→ Task to complete:
Find the word "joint" in the listing below, then return every line it appears in.

→ Records supplied:
Start of Block

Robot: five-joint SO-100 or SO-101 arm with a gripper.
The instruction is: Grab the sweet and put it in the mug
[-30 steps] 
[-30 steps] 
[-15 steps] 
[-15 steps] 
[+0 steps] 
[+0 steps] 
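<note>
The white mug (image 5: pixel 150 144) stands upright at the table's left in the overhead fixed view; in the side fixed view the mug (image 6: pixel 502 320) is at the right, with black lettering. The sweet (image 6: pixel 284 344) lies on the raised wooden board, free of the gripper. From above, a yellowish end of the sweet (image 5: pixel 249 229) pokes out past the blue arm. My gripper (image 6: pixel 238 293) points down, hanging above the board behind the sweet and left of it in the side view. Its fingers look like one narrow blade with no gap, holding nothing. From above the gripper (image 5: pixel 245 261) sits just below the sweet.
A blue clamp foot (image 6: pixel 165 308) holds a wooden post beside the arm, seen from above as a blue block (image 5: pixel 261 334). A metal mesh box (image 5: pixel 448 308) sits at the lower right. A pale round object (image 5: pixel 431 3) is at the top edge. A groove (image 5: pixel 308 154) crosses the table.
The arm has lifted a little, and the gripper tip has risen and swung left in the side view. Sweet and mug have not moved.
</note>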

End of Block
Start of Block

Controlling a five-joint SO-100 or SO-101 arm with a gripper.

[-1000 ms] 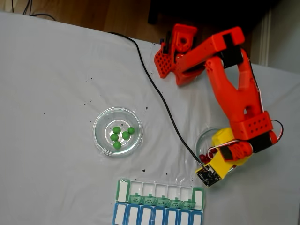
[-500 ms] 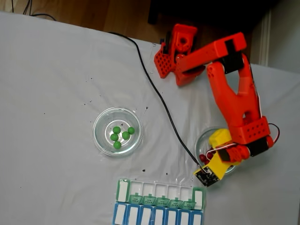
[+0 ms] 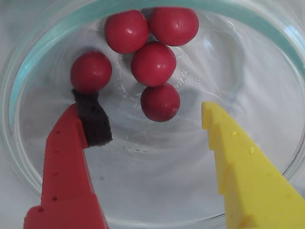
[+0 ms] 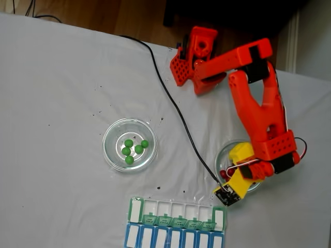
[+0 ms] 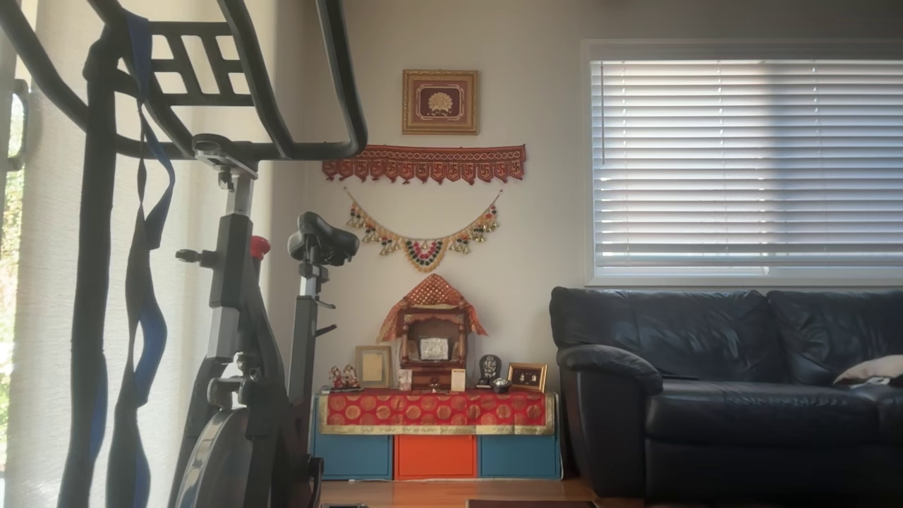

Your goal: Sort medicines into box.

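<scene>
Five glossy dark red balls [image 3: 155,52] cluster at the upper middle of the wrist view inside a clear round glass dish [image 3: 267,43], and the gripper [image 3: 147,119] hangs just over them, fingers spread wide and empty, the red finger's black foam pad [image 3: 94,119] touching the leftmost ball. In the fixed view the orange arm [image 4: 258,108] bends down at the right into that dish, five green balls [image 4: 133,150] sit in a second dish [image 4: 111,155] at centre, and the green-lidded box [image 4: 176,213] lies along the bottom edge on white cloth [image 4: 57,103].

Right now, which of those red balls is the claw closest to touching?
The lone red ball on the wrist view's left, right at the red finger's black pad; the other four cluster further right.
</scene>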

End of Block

→ Response to this exercise:
Robot: five-joint SO-100 or SO-101 arm with a gripper.
Controlling a five-joint SO-100 or SO-101 arm with a gripper.

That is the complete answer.